Publié au Journal officiel de l’Union européenne ce 6 août 2026, le règlement délégué (UE) 2026/1160 apporte un ballon d’oxygène très attendu à la viticulture européenne. La Commission européenne y adapte les règles de gestion de la PAC afin de soutenir la trésorerie des viticulteurs confrontés à une crise conjoncturelle et structurelle majeure.
Un relèvement ciblé des avances financières
La mesure modifie l’article 15 bis du règlement délégué (UE) 2022/127 et concerne spécifiquement l’ensemble des mesures sectorielles du vin :
- Nouveau plafond d’avance : le montant maximal des avances versées aux bénéficiaires pour les interventions du secteur vitivinicole (définies à l’article 58 du règlement (UE) 2021/2115) passe de 80 % à 90 % des coûts estimés financés par l’Union.
- Maintien pour les autres filières : les avances destinées aux autres secteurs agricoles (fruits et légumes, apiculture, huile d’olive, etc.) demeurent plafonnées à 80 %.
Répondre à l’urgence dans les vignobles
Cette hausse de l’acompte répond directement aux difficultés d’un secteur marqué par une forte volatilité des marchés, affectant tout particulièrement les vins rouges et rosés.
L’objectif de l’exécutif européen est de permettre le versement de 90 % de l’aide avant le démarrage complet des opérations ou la réalisation des contrôles finaux, la Commission vise à :
- Accélérer le préfinancement des projets en réduisant l’effort d’autofinancement ou de prêt relais pesant sur les exploitations et coopératives.
- Inciter à la mobilisation des leviers de soutien prévus dans les plans stratégiques nationaux (PSN) de la PAC.

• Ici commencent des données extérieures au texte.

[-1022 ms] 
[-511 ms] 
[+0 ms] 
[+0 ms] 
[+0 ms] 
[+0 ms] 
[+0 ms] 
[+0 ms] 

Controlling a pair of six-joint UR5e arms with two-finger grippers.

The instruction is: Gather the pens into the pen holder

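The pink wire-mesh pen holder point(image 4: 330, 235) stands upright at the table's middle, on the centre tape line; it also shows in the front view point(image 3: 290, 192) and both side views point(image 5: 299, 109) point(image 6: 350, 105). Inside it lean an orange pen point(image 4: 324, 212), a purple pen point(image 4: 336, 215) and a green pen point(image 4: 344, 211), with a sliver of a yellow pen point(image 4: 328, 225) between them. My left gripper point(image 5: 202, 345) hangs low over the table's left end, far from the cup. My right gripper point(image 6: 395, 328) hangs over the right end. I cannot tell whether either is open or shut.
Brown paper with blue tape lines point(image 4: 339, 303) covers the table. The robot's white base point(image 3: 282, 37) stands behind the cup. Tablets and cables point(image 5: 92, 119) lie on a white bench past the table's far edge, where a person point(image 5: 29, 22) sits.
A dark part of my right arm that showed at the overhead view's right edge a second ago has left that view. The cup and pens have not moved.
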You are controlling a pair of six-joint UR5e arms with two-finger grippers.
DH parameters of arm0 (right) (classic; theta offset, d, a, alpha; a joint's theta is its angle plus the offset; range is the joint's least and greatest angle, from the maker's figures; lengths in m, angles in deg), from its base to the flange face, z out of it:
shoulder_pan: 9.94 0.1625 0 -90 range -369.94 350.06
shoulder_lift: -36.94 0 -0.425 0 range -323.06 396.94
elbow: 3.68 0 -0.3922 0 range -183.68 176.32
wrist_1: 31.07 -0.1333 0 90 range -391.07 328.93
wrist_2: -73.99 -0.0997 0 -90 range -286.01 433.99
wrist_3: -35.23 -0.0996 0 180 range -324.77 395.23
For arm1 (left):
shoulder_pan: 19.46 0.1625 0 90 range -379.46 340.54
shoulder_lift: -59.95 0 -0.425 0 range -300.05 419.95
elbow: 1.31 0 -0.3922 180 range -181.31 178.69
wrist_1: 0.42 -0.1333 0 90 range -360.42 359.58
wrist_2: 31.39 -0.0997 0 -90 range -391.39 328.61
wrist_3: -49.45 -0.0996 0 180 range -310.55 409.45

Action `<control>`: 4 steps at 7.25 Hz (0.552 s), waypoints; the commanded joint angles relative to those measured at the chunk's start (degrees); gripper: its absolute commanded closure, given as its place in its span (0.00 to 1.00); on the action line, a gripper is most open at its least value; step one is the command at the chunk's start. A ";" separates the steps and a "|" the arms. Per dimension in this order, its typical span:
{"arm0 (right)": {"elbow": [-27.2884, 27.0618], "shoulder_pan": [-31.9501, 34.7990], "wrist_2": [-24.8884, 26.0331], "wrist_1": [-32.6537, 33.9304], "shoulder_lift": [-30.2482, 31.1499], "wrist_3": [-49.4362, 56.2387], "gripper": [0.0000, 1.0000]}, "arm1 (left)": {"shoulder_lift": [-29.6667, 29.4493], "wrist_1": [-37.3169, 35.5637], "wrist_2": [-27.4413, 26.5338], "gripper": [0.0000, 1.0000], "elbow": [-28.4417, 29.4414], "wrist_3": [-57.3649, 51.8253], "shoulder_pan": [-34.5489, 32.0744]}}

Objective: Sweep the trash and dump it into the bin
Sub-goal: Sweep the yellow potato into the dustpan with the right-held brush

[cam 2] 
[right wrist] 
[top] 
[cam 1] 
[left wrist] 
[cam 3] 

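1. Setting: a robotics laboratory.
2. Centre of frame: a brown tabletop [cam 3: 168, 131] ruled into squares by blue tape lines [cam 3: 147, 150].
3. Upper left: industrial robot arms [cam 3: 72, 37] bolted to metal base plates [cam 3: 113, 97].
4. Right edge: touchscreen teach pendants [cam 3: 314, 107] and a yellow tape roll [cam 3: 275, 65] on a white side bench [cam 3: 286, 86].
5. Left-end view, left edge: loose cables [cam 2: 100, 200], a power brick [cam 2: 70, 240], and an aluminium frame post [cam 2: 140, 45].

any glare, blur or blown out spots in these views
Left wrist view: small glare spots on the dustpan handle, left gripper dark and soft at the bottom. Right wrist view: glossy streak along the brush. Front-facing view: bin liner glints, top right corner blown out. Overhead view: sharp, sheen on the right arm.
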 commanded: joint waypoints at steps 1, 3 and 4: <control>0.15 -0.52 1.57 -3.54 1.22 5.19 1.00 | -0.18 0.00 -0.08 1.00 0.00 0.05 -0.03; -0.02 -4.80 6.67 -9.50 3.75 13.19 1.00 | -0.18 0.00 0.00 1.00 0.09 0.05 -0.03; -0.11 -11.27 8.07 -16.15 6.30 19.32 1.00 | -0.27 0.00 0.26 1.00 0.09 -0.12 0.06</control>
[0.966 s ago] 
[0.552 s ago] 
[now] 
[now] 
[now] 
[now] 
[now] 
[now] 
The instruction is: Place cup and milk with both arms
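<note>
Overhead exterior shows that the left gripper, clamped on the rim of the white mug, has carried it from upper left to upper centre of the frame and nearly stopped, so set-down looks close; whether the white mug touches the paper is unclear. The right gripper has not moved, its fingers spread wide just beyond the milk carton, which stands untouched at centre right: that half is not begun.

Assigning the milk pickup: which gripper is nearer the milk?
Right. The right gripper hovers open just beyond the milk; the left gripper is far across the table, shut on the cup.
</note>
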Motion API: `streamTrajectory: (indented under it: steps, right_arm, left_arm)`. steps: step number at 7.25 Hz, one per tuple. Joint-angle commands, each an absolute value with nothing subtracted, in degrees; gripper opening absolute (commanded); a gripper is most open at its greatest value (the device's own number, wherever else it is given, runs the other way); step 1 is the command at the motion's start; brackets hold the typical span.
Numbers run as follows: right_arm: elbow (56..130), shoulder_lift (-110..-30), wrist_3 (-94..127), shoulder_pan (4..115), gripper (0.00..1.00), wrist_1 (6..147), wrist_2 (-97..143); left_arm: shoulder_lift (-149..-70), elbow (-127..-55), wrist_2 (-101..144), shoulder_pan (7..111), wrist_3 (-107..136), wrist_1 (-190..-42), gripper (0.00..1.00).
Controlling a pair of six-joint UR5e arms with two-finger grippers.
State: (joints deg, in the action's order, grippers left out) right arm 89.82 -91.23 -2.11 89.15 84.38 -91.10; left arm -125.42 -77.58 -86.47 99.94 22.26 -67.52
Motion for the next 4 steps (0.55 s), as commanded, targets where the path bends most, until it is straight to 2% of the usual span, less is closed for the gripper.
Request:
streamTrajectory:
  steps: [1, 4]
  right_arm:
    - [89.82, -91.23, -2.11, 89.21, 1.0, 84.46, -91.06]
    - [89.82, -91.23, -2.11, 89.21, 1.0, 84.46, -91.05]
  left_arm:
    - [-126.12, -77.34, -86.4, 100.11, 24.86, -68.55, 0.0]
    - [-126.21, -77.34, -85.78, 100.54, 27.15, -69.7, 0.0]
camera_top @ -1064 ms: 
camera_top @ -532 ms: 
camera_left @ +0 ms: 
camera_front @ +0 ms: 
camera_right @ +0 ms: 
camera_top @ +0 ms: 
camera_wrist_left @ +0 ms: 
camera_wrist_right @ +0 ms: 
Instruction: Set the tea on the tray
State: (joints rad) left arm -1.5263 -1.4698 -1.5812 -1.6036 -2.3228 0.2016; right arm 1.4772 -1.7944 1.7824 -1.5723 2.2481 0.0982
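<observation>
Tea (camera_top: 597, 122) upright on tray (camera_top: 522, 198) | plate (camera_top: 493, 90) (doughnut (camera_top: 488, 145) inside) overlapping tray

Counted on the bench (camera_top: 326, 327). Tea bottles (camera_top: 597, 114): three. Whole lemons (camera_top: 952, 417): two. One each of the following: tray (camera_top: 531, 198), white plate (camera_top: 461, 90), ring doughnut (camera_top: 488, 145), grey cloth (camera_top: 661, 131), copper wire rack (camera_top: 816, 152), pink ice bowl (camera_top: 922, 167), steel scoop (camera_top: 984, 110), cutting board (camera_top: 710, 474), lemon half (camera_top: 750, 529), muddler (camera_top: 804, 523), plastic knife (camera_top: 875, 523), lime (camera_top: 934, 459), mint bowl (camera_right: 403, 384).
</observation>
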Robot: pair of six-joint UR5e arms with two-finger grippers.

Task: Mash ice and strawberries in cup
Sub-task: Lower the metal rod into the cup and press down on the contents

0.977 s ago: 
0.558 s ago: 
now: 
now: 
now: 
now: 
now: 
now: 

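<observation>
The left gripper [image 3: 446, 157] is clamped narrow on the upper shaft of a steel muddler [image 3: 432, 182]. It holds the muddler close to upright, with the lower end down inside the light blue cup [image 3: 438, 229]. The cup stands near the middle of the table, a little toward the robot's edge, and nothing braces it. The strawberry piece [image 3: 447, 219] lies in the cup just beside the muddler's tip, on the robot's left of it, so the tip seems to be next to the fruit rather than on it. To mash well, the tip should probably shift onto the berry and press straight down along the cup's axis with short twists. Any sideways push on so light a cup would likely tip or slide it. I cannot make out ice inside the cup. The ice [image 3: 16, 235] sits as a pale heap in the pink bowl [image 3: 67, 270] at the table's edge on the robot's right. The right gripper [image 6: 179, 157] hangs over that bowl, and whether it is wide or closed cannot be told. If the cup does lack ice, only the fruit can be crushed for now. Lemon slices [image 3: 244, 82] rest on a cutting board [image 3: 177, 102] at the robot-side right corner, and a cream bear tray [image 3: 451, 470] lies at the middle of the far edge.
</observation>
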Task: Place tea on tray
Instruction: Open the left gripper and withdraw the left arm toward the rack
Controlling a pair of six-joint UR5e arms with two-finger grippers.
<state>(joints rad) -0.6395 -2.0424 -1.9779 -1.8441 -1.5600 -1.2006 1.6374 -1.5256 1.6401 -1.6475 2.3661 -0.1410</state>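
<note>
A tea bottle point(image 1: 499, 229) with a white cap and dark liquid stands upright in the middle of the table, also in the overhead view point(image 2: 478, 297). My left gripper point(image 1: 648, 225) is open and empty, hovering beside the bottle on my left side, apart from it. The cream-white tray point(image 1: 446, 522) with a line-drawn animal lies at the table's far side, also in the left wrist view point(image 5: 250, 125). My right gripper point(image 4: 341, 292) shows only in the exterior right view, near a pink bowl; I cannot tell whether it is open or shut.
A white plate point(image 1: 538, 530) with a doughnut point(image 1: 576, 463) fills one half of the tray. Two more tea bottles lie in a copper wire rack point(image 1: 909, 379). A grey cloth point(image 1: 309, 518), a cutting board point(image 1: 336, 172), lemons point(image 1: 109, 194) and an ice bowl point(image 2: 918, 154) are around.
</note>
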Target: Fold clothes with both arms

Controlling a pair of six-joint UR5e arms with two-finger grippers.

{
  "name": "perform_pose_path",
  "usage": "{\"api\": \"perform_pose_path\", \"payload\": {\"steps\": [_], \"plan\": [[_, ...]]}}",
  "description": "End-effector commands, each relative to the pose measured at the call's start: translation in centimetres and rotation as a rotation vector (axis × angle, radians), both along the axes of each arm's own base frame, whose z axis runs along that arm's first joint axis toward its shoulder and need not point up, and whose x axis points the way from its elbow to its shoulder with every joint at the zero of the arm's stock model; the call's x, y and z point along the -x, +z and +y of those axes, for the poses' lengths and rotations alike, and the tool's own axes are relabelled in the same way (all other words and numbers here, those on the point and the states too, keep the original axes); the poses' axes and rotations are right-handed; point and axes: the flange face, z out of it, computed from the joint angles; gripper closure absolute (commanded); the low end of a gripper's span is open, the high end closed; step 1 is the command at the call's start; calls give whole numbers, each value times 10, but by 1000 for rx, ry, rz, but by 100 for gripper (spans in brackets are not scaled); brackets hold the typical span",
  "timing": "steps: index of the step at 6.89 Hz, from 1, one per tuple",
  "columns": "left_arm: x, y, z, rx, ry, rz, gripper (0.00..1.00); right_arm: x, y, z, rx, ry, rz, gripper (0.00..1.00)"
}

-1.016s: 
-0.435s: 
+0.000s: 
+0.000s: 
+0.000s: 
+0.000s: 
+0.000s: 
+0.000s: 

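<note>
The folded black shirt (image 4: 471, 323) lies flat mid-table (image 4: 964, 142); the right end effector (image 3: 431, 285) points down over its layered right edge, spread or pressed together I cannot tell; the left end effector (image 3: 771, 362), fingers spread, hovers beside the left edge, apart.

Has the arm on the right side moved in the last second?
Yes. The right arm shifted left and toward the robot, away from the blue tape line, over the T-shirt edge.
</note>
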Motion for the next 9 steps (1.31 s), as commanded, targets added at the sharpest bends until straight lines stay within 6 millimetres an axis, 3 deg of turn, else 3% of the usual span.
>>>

- Apporter des liquidités immédiates aux structures engagées dans des réorganisations lourdes avant les vendanges.
Quelles sont les interventions concrètement concernées ?
La majoration à 90 % s’applique à l’intégralité du panel de mesures sectorielles vitivinicoles prévu à l’article 58 du règlement (UE) 2021/2115. Les bénéficiaires pourront ainsi prétendre à des avances accrues pour :
- La restructuration et reconversion des vignobles : reconversion variétale, surgreffage, amélioration des techniques de conduite (agriculture de précision, réduction des pesticides), ou replantation sanitaire.
- Les investissements physiques et immatériels : modernisation des chais, équipements de vinification, infrastructures et outils de commercialisation.
- La transition écologique et l’adaptation au climat : gestion de l’eau, conversion au biologique, séquestration du carbone, réduction des déchets et protection de la biodiversité.
- La prévention des risques et régulation des volumes : financement de la vendange en vert, aides aux assurances-récolte contre le gel/la grêle et soutien aux fonds de mutualisation.
- La promotion et l’œnotourisme : campagnes d’information sur la consommation responsable, actions de promotion des AOP/IGP dans l’UE et à l’export dans les pays tiers, ainsi que valorisation du patrimoine œnotouristique.
- L’innovation et la distillation : projets de R&D, numérisation des procédés et distillation des sous-produits de vinification (marcs et lies).
Une application immédiate pour la récolte 2026
Afin que ce dispositif soit opérationnel pour les démarches entreprises en amont des prochaines vendanges, le texte prévoit une entrée en vigueur ultra-rapide : le règlement prend effet dès le 7 août 2026, lendemain de sa publication officielle. Les organismes payeurs des États membres peuvent ainsi appliquer ce plafond de 90 % dès à présent.
Référence : Règlement délégué (UE) 2026/1160 de la Commission du 28 mai 2026 [J.O. de l’UE du 6 août 2026].